→ **ACTION ITEM**
Reproduction of part of the material below, pictures omitted: copy exactly, and only, the lines starting with the one with "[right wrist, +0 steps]" and going on through the one with "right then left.".

START EXTRACTED INFORMATION

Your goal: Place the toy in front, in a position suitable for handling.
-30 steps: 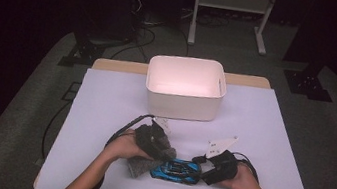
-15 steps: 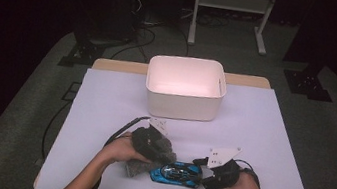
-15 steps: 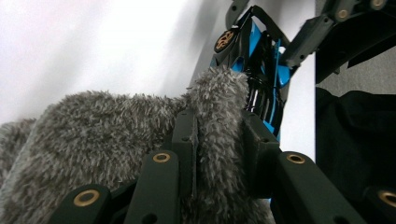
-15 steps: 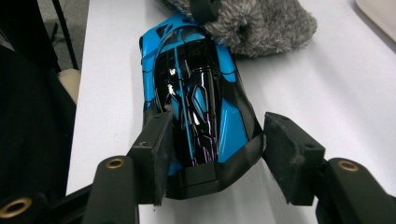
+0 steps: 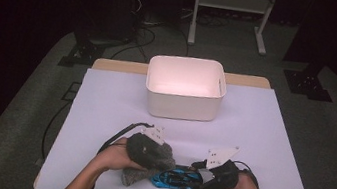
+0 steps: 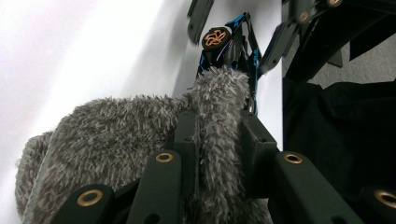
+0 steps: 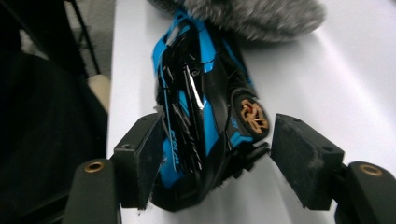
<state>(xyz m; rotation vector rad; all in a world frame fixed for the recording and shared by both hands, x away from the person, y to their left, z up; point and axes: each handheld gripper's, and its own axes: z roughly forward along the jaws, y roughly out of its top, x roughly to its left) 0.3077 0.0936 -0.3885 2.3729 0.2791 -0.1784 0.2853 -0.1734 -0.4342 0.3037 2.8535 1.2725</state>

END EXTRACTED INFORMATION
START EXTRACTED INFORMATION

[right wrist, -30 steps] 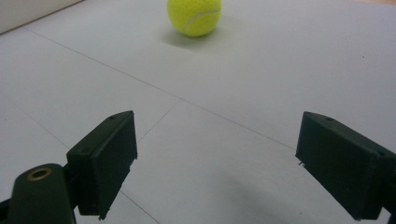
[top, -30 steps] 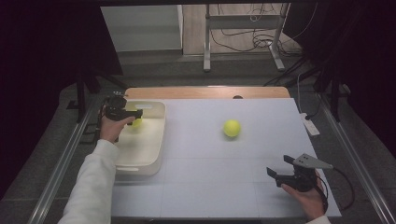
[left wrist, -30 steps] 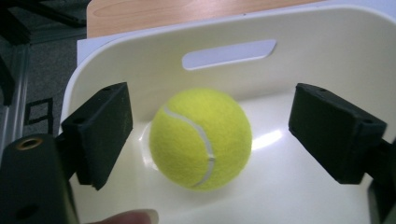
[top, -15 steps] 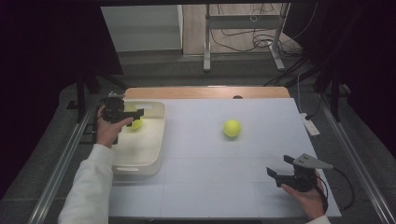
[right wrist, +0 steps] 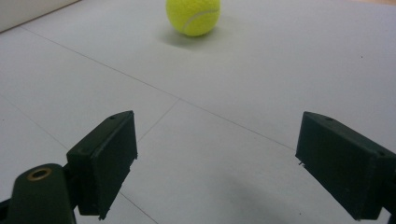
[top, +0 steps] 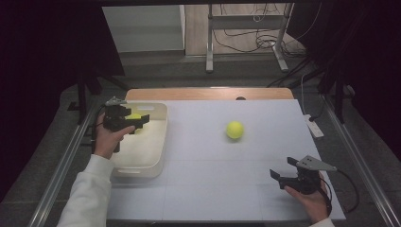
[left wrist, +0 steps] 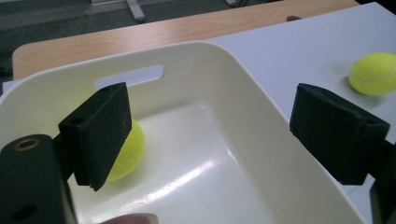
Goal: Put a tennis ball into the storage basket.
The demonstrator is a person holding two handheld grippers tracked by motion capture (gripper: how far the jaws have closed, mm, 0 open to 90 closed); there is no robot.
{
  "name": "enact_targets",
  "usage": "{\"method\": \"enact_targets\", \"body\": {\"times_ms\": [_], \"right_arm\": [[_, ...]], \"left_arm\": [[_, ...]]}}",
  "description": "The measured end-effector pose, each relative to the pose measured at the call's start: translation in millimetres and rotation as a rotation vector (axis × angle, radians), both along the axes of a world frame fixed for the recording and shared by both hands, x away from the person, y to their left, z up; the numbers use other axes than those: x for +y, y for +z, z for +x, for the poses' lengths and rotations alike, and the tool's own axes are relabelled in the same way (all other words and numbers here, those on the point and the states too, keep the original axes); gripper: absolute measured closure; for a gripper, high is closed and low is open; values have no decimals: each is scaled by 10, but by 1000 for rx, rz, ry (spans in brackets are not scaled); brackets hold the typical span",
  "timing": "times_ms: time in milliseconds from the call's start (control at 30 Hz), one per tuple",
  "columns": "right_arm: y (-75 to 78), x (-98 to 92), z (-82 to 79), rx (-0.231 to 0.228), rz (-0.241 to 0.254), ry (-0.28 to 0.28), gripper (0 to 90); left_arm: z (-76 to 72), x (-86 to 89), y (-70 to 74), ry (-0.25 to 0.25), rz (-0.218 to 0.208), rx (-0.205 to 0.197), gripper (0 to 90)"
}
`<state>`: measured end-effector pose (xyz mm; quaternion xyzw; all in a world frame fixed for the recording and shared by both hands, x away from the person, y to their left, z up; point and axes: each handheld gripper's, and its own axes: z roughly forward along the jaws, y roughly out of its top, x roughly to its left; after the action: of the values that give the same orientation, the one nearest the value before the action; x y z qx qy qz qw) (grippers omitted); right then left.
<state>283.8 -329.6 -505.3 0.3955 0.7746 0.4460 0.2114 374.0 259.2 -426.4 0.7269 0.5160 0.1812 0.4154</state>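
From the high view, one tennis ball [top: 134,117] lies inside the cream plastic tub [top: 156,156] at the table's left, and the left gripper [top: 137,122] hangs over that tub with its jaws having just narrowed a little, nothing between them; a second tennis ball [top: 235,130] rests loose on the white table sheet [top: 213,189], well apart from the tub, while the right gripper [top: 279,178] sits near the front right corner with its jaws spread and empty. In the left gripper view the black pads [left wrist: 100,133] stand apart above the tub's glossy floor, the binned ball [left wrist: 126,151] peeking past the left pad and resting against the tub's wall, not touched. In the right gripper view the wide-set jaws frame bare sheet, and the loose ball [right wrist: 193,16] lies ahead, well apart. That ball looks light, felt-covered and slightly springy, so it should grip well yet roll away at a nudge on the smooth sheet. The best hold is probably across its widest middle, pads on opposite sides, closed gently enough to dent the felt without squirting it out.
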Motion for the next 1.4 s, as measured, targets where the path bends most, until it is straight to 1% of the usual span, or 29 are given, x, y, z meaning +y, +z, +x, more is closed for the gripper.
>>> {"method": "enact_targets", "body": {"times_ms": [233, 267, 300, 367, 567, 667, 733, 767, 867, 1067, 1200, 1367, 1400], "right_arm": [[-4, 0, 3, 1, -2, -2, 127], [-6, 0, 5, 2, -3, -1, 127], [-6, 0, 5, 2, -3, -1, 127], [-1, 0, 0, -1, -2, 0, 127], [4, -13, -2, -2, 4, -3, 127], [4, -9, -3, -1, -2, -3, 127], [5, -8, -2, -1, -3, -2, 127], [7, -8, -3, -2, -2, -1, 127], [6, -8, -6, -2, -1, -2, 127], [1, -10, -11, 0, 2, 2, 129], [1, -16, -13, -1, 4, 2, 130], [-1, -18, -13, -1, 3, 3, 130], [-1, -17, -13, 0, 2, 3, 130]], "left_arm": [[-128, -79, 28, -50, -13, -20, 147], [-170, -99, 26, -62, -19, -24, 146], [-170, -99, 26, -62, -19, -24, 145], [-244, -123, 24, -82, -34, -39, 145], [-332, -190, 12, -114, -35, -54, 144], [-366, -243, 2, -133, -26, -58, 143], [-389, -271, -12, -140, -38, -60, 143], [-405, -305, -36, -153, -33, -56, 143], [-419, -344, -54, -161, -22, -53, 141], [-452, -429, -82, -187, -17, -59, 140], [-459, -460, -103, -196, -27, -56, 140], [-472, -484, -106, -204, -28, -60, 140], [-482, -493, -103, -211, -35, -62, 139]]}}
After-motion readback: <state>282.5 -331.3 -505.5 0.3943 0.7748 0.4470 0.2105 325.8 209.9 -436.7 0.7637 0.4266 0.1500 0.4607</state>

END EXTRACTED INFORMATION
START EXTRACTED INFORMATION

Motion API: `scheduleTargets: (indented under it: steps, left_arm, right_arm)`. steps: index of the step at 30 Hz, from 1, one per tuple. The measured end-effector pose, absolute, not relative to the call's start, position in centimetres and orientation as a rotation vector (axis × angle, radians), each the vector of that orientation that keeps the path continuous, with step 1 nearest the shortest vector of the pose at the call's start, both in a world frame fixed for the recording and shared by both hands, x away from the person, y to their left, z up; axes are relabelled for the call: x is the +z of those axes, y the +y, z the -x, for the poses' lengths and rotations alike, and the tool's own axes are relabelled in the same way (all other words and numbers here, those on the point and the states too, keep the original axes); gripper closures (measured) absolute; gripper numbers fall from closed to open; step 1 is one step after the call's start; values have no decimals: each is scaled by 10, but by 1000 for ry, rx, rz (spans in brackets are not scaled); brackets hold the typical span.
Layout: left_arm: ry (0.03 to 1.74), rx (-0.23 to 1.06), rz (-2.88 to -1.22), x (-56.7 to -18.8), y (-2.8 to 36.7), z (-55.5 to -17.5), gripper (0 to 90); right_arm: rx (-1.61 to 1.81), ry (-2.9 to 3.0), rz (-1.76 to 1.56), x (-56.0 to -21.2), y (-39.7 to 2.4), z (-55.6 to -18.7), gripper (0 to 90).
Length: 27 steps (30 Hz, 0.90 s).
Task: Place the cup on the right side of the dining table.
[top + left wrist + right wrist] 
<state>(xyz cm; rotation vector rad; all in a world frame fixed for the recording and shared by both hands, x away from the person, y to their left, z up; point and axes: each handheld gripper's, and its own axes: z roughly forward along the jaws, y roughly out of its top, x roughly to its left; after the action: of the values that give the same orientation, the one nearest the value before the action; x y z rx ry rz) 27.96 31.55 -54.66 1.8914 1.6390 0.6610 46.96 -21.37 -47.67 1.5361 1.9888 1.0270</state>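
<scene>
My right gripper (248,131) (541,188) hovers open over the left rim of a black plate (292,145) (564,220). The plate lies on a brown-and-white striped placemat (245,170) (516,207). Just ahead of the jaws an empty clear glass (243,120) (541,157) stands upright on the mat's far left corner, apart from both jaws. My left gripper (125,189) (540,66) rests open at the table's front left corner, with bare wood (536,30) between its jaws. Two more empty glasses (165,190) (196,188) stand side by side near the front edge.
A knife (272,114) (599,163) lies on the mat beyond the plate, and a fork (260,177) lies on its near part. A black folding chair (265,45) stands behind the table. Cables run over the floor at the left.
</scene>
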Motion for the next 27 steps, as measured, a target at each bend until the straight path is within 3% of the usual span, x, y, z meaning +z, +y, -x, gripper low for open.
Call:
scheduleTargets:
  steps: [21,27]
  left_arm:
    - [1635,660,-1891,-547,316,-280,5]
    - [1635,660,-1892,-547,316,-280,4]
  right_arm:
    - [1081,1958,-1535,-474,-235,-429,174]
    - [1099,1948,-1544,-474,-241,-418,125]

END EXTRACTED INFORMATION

→ **RESPONSE**
[right wrist, +0 steps] 
[top, +0 steps] 
[left wrist, +0 steps] 
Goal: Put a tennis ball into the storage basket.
The demonstrator is a person holding two handheld grippers tracked by motion capture (gripper: how far the jaws have closed, mm, 0 open to 90 closed); there is no robot.
{
  "name": "enact_targets",
  "usage": "{\"method\": \"enact_targets\", \"body\": {\"times_ms\": [_], \"right_arm\": [[_, ...]], \"left_arm\": [[_, ...]]}}",
  "description": "The measured end-effector pose, each relative to the pose measured at the call's start: translation in millimetres and rotation as a rotation vector (axis × angle, radians), both along the axes of a world frame fixed for the recording and shared by both hands, x away from the person, y to their left, z up; the numbers use other axes than those: x for +y, y for +z, z for +x, for the poses' lengths and rotations alike, and the tool's own axes are relabelled in the same way (all other words and numbers here, those on the point and the states too, keep the original axes); gripper: absolute measured closure; for a gripper, high is closed and low is open; values have no decimals: each is scaled by 10, but by 1000 for rx, rz, ry (spans in brackets are not scaled); brackets hold the typical span",
  "timing": "times_ms: time in milliseconds from the call's start (control at 30 Hz), one per tuple",
  "columns": "right_arm: y (-75 to 78), x (-98 to 92), z (-82 to 79), rx (-0.231 to 0.228), rz (-0.241 to 0.254), ry (-0.28 to 0.28), gripper (0 to 90); left_arm: z (-76 to 72), x (-86 to 89), y (-70 to 74), ry (-0.25 to 0.25), rz (-0.218 to 0.208), rx (-0.205 to 0.197), gripper (0 to 90)"
}
`<state>`: measured end-effector pose (xyz mm; quaternion xyzw; all in a world frame fixed for the recording and shared by both hands, x away from the person, y to their left, z up; point and axes: each handheld gripper's, and its own axes: z roughly forward along the jaws, y roughly out of its top, x roughly to its left; after the action: of the values that give the same orientation, the one nearest the value before the action; x y z qx qy qz qw) (grippers omitted); right then left.

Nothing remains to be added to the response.